El 30 de enero, los datos de vigilancia de redes globales confirmaron que Irán había comenzado a restablecer la conexión a Internet después de una ola de cortes de red de casi 3 semanas para hacer frente a las protestas antigubernamentales. Sin embargo, los observadores señalan que el panorama de la libertad de Internet en este país sigue siendo extremadamente sombrío.
Según expertos de NetBlocks y Kentik, el tráfico comenzó a recuperarse a partir del 27 de enero. Sin embargo, Amir Rashidi, director de derechos digitales de Miaan Group, advirtió: "Cada vez que Irán corta la red, las cosas generalmente nunca vuelven a la normalidad". La prueba es que después de las protestas de 2018 y 2022, plataformas como Telegram e Instagram fueron bloqueadas permanentemente.
Actualmente, el gobierno iraní está impulsando un nuevo modelo de censura llamado "lista blanca". En lugar de bloquear cada sitio web negro como antes, Irán ha cambiado a un mecanismo que solo permite a un pequeño grupo de usuarios obtener una "licencia de seguridad" para acceder a Internet internacional.
La mayoría de las personas restantes quedarán aisladas en la red nacional interna, donde todas las actividades están supervisadas y el contenido está estrictamente controlado.

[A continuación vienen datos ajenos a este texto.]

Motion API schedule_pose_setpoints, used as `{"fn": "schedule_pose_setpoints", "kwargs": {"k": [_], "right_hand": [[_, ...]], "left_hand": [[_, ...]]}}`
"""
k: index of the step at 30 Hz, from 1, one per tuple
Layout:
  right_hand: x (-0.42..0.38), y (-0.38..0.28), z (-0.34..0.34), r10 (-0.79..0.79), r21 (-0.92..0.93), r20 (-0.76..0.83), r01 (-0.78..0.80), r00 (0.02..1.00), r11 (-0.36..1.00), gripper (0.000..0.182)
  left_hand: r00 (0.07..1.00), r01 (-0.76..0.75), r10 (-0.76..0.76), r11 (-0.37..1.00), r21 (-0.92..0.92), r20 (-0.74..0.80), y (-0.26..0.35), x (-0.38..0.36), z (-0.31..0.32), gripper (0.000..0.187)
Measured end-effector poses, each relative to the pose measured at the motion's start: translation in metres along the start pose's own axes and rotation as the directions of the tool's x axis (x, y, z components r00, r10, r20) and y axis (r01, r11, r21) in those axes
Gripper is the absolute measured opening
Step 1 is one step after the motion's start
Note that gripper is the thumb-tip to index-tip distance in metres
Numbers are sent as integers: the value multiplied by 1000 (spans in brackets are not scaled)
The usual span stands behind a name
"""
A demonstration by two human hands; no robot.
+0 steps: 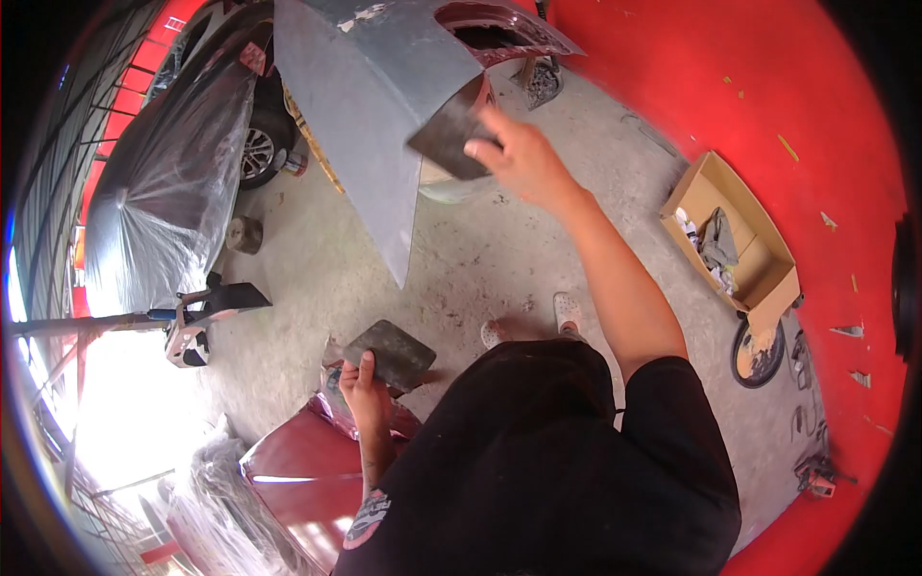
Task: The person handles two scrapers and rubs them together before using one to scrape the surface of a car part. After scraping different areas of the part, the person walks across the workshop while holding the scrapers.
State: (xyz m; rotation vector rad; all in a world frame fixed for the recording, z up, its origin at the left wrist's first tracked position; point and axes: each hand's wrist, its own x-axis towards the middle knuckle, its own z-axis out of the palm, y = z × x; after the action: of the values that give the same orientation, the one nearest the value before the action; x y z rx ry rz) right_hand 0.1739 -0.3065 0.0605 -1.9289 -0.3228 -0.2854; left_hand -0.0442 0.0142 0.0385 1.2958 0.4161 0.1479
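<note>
My right hand (pixel 523 158), slightly blurred, grips the edge of a dark flat sheet (pixel 453 134) at the side of a grey car body panel (pixel 384 106). The sheet overlaps the panel's near right edge in this view. Lower down, my left hand (pixel 365 389) is closed on a second dark sheet (pixel 392 353), rectangular with rounded corners, its thumb lying on top. That sheet is held over the floor, well apart from the panel. The grey panel narrows to a point toward me and has a pale worn patch near its far end.
An open cardboard box (pixel 759 226) with crumpled cloths stands by the red wall (pixel 797 86). Behind it lies a round black lid (pixel 757 355). At left is a plastic-covered car (pixel 173 192); a dark red panel (pixel 288 461) is beside my left arm.
</note>
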Motion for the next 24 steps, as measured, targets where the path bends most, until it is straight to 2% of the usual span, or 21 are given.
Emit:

Doug Madory, Director de Análisis de Internet en Kentik, comentó que el gráfico actual de tráfico es muy "caótico", una señal de que un nuevo sistema de filtrado de contenido podría estar en funcionamiento pero no es estable.

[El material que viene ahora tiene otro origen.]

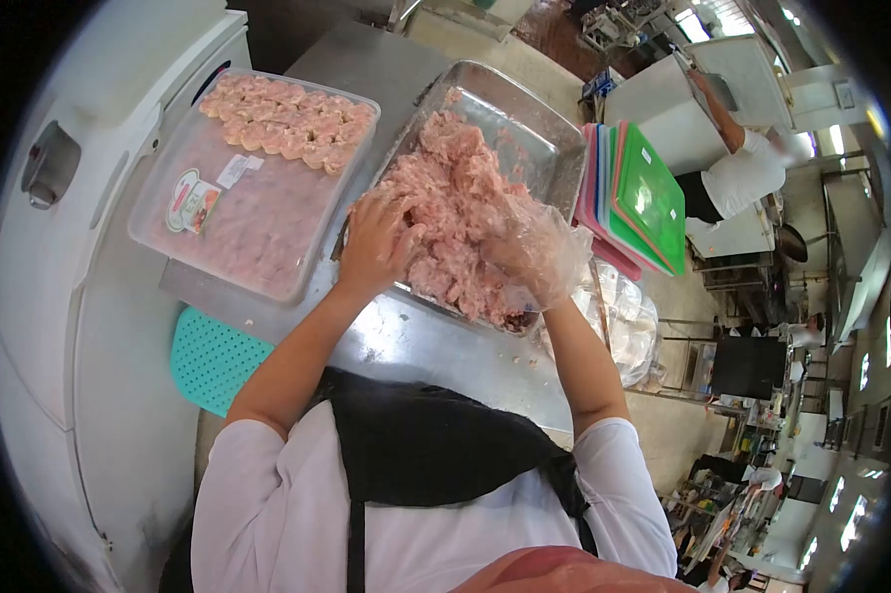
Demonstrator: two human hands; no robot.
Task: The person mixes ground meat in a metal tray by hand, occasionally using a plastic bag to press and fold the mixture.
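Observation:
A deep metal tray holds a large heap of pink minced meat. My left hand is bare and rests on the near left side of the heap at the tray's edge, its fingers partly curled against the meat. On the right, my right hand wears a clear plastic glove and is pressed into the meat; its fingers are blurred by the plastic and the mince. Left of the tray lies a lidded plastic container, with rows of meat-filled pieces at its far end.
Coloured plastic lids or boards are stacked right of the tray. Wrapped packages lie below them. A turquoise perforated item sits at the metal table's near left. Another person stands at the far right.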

En este contexto, el pueblo iraní, considerado una de las comunidades más expertas en tecnología del mundo, está buscando formas de superar las barreras. Mahsa Alimardani de la organización de derechos humanos Witness comentó que esta guerra es como un "juego de gatos y ratas".
El mayor salvavidas en la actualidad es Internet por satélite Starlink. Aunque el multimillonario Elon Musk ha ofrecido este servicio gratuito en Irán, la barrera radica en los equipos de transmisión y recepción. Se estima que solo se han introducido unos 50.000 conjuntos de dispositivos Starlink en este país de 92 millones de habitantes a través de canales no oficiales.

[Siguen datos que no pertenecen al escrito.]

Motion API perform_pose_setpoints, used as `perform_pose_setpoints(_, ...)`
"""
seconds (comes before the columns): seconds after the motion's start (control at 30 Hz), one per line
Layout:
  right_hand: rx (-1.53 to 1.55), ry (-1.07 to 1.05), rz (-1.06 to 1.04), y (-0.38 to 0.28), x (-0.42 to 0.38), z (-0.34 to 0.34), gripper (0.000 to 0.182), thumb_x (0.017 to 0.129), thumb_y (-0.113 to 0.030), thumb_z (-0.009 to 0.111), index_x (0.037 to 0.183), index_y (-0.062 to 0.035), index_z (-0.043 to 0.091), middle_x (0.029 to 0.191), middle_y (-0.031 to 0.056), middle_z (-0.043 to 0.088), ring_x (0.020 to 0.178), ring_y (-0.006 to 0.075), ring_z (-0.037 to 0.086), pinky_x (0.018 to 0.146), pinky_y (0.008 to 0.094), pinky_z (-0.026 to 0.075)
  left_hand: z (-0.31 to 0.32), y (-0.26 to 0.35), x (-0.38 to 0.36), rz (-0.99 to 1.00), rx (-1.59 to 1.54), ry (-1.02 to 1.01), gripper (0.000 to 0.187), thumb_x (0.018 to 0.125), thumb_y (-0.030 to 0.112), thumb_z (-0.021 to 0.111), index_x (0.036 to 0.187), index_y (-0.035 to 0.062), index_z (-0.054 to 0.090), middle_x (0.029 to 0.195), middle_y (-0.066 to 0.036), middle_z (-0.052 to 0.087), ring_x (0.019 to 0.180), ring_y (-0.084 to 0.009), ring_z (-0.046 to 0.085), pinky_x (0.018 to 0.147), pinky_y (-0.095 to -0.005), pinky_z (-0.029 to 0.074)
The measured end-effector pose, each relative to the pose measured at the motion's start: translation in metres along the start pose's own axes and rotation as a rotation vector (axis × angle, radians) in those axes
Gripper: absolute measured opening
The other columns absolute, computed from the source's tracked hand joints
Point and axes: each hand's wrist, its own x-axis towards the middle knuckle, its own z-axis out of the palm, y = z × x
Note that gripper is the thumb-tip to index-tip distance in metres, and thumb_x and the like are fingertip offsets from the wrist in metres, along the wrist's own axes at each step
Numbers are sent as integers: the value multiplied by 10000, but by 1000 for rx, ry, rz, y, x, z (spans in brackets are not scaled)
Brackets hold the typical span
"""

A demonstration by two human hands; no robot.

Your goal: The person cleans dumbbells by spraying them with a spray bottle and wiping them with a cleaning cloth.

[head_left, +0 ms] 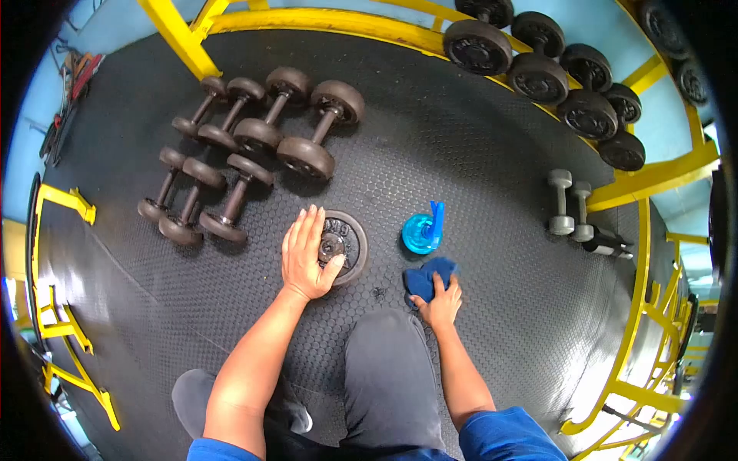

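My left hand (309, 257) lies flat over the left side of a round dark weight (355, 244) with raised lettering and a hub in its middle. The fingers of that hand are stretched out and the thumb is spread across the weight's lower part. To the right, my right hand (440, 301) grips a bunched blue cloth (423, 278) close to the floor. Just beyond the cloth stands a blue spray bottle (419, 233), seen from above, its trigger head pointing away from me.
Several brown dumbbells (319, 138) lie in two rows at the upper left of the black rubber floor (477, 184). A yellow rack (646, 180) holds more dumbbells at the upper right. Two grey dumbbells (560, 201) lie near its foot. My knee (388, 369) is between my arms.
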Motion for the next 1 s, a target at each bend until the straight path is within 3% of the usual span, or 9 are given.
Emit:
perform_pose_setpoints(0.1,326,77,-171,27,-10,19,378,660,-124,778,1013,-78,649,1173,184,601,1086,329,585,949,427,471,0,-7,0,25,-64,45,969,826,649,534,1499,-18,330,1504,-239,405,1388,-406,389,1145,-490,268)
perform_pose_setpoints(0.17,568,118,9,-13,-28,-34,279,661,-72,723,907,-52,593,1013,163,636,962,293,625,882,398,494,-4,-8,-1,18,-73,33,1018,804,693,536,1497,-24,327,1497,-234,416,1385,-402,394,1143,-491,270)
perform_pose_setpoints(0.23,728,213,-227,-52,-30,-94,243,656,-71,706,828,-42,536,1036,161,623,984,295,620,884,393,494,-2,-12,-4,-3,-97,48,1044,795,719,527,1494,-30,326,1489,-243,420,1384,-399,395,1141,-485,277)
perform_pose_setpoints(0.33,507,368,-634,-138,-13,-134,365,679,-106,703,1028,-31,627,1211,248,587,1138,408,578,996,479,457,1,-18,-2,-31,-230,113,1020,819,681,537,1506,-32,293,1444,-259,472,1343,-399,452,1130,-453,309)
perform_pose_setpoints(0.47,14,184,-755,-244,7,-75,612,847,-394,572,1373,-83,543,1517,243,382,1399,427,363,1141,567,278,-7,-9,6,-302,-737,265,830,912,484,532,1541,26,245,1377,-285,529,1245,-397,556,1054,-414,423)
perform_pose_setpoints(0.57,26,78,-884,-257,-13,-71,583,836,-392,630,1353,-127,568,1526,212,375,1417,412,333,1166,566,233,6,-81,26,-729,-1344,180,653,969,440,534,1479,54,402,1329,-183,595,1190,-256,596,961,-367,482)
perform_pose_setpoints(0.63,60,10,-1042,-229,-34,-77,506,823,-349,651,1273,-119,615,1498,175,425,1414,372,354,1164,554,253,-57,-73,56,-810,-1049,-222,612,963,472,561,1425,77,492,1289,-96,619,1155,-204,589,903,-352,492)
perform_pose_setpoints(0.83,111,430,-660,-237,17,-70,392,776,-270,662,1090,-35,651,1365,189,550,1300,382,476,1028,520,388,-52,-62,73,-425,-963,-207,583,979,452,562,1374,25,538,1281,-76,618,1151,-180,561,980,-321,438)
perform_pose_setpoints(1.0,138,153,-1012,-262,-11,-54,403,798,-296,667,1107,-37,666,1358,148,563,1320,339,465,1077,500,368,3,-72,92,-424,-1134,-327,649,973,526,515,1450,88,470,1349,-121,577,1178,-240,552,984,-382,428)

El riesgo es muy alto. Poseer el dispositivo Starlink puede llevar a la cárcel. También se dice que el gobierno está utilizando herramientas de guerra electrónica para interferir con las señales y perseguir a los hogares que instalan sartenes de recolección en los tejados.
Además de Starlink, las redes privadas virtuales (VPN) también están experimentando dificultades. Proveedores como Proton VPN dijeron que el gobierno iraní está implementando sistemas sofisticados para identificar y cortar el tráfico VPN. En particular, el apoyo de Estados Unidos para estas herramientas de firewall también ha disminuido después de que la administración del presidente Trump redujera el presupuesto de ayuda exterior el año pasado.
Los cortes de red generalizados no solo afectan la libertad de información, sino que también causan graves daños económicos. Aunque la economía iraní ya está separada del sistema de pago internacional y servicios como Amazon o Uber, las interrupciones internas aún tienen grandes consecuencias.
La reciente corte de red es la más larga en la historia de Irán, con una duración de casi 2 semanas en comparación con el evento de 2019. En 2019, el ex líder de la Cámara de Comercio de Irán estimó los daños económicos en 1.500 millones de dólares. Los expertos estiman que la cifra de daños de esta ronda seguramente será mucho mayor, ejerciendo presión sobre las propias empresas nacionales.